Brisaspor is a Turkish professional road bicycle racing team based in Kocaeli, and sponsored by the local Brisa Bridgestone Sabancı Lastik company of Turkish Sabancı Group, which produces and distributes Bridgestone tires from Japan. The cycling team is part of the Brisaspor Club.

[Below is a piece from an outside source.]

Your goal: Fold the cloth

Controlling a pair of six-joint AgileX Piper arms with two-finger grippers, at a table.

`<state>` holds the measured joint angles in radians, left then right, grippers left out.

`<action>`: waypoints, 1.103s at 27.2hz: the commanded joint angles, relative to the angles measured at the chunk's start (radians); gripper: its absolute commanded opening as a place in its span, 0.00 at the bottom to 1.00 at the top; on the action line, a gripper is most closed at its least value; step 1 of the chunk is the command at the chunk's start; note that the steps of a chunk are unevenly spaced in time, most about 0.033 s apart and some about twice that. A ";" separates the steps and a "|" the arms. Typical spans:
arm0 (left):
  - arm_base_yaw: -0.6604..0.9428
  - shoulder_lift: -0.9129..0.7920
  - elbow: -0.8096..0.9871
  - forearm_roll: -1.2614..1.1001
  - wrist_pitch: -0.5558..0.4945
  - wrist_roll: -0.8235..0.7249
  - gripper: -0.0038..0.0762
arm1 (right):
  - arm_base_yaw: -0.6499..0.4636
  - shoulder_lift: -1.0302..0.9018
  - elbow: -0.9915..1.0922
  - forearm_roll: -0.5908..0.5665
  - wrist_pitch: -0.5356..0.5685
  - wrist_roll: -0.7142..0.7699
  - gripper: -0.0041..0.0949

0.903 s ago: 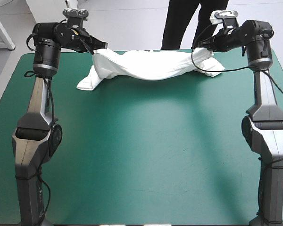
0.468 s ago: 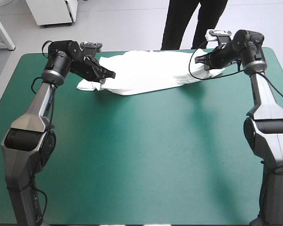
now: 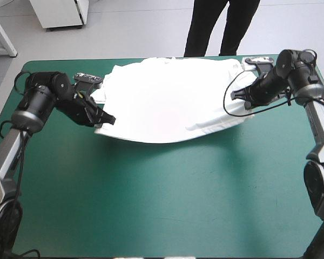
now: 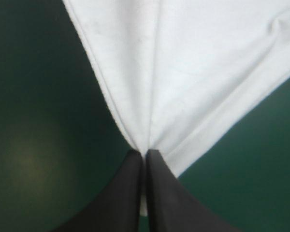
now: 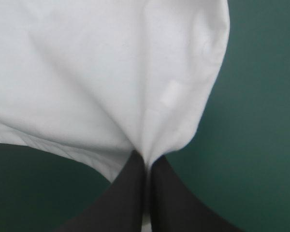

Preparations to form a cycling team goes back to 1978, when a summer camp was opened to build infrastructure. The team was officially established in 1982 with the twelve sportspeople from the summer camp as Lassaspor, which was sponsored by the Turkish Lassa company that is the main facility for the production of both tire brands.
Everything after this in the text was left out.